_Required work_
Tally the lines below that contain "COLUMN" and reply with only the tally.

_Information shown_
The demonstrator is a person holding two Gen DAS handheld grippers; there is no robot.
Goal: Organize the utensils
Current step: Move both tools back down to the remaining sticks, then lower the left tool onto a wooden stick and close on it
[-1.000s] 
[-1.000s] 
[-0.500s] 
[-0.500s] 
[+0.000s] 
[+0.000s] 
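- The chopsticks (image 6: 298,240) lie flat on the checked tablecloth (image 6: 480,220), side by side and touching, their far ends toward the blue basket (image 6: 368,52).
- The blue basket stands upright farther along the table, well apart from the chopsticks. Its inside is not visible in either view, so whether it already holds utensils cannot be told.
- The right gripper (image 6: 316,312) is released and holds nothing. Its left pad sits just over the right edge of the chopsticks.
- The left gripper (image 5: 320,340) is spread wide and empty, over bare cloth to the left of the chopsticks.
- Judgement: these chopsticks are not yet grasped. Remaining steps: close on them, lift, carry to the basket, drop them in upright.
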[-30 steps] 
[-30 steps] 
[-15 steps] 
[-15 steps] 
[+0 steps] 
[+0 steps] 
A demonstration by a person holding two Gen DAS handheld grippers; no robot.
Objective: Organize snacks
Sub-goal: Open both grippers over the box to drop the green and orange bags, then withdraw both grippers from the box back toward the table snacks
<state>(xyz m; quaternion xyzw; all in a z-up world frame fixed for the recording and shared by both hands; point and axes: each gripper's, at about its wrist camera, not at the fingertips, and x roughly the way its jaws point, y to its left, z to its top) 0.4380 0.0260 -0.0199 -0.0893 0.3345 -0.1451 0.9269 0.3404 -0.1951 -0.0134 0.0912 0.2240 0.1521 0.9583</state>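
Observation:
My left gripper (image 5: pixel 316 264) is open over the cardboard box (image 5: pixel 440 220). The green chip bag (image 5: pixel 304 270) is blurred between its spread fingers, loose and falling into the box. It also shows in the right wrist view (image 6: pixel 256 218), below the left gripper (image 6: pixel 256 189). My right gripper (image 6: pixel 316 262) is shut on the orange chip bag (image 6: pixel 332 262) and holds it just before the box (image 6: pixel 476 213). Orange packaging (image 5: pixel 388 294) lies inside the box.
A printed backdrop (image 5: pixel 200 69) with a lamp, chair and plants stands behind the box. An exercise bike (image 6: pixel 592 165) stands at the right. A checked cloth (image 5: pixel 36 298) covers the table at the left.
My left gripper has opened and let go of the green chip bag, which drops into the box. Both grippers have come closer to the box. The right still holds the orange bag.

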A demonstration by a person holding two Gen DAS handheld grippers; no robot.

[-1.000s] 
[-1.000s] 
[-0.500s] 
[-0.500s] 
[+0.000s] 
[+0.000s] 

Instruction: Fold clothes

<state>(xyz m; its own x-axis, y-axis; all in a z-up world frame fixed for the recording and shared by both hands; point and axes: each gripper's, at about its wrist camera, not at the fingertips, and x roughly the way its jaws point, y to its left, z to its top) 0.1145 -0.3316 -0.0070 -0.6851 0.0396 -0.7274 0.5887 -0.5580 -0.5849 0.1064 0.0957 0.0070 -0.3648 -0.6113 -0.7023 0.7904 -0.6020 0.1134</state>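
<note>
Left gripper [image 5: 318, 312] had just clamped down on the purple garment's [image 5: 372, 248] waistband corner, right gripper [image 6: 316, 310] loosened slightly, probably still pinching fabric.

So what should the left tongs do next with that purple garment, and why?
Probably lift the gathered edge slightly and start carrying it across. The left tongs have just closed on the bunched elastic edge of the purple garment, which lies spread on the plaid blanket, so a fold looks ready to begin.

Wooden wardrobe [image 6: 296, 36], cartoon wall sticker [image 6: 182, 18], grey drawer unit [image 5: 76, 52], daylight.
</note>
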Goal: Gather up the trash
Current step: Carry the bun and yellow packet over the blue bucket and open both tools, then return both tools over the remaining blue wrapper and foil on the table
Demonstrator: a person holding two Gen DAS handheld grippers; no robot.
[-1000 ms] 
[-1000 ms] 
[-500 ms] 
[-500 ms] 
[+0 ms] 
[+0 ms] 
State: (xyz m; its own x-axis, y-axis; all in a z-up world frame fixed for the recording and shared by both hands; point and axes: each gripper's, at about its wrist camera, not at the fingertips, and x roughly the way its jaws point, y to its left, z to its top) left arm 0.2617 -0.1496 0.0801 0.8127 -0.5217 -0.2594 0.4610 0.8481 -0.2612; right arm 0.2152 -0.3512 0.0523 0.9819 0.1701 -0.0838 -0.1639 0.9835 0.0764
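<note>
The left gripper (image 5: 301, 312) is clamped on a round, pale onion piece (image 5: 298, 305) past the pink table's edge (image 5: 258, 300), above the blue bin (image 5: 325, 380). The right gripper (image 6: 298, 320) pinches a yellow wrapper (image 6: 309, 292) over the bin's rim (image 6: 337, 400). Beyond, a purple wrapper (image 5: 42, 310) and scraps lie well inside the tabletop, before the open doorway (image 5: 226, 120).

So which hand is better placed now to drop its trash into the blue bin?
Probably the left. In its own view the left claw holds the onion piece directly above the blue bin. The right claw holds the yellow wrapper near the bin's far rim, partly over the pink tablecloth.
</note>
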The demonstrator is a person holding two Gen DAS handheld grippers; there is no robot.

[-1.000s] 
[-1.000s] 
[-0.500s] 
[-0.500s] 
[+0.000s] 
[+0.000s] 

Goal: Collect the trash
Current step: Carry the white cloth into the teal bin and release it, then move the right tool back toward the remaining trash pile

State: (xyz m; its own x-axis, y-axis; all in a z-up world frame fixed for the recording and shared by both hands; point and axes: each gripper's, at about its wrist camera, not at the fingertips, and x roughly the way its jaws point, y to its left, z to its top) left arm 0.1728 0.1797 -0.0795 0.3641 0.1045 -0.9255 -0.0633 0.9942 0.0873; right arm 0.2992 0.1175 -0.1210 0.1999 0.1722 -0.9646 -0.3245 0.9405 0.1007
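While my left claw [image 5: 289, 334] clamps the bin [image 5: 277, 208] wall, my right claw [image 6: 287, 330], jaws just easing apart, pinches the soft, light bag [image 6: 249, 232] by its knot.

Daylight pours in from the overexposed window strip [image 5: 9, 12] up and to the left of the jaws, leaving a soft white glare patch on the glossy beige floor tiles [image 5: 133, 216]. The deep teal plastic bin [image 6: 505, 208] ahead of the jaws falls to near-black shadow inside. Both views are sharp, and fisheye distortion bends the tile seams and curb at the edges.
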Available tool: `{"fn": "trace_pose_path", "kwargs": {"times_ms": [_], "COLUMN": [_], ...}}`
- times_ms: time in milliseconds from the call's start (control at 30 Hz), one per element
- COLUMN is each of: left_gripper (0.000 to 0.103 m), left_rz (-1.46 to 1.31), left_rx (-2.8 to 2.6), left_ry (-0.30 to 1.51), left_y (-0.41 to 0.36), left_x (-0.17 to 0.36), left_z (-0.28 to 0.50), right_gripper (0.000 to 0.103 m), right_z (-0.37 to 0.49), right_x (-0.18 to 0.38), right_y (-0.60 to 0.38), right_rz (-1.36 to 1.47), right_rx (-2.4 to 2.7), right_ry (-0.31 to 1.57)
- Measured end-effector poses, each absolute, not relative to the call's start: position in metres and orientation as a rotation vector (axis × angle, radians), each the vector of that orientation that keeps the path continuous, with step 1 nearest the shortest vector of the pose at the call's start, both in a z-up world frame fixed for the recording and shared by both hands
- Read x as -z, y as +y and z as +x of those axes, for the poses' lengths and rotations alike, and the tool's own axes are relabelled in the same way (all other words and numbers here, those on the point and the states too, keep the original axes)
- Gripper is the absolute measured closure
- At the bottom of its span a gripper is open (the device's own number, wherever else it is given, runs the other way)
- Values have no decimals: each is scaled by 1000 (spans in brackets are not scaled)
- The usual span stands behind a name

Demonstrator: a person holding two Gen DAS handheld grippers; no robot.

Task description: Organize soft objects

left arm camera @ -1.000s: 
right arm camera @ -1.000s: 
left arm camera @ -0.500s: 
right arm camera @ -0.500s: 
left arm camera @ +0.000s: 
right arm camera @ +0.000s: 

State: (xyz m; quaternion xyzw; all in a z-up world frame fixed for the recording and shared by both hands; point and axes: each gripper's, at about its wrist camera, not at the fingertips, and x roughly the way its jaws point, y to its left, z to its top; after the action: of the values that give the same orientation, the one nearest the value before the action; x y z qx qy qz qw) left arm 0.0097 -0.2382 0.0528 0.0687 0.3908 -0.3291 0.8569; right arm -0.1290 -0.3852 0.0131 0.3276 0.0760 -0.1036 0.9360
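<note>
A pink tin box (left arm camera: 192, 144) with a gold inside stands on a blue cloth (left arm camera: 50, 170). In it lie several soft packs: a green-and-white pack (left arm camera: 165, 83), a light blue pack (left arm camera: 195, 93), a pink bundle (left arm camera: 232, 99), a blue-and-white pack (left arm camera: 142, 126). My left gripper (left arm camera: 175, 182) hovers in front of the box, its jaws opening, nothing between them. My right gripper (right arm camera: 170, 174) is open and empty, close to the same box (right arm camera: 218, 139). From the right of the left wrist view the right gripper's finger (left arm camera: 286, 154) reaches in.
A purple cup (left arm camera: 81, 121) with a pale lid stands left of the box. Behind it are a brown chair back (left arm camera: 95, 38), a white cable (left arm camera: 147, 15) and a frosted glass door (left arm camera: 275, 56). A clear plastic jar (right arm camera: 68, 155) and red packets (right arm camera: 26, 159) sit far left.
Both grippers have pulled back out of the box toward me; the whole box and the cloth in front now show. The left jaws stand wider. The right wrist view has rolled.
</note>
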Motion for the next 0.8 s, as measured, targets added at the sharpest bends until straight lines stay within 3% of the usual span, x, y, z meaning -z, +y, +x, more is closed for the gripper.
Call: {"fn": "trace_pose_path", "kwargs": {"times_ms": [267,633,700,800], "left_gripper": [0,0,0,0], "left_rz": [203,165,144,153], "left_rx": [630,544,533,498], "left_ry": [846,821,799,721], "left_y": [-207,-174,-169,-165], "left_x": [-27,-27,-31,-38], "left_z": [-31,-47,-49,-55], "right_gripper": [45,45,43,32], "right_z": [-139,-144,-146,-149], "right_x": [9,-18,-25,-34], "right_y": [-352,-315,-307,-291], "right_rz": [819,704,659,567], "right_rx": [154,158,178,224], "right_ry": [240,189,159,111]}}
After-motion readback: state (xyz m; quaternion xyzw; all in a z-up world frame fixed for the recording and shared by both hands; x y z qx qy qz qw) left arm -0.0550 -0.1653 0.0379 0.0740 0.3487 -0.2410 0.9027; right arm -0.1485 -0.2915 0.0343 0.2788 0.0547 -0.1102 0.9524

_Written reply_
2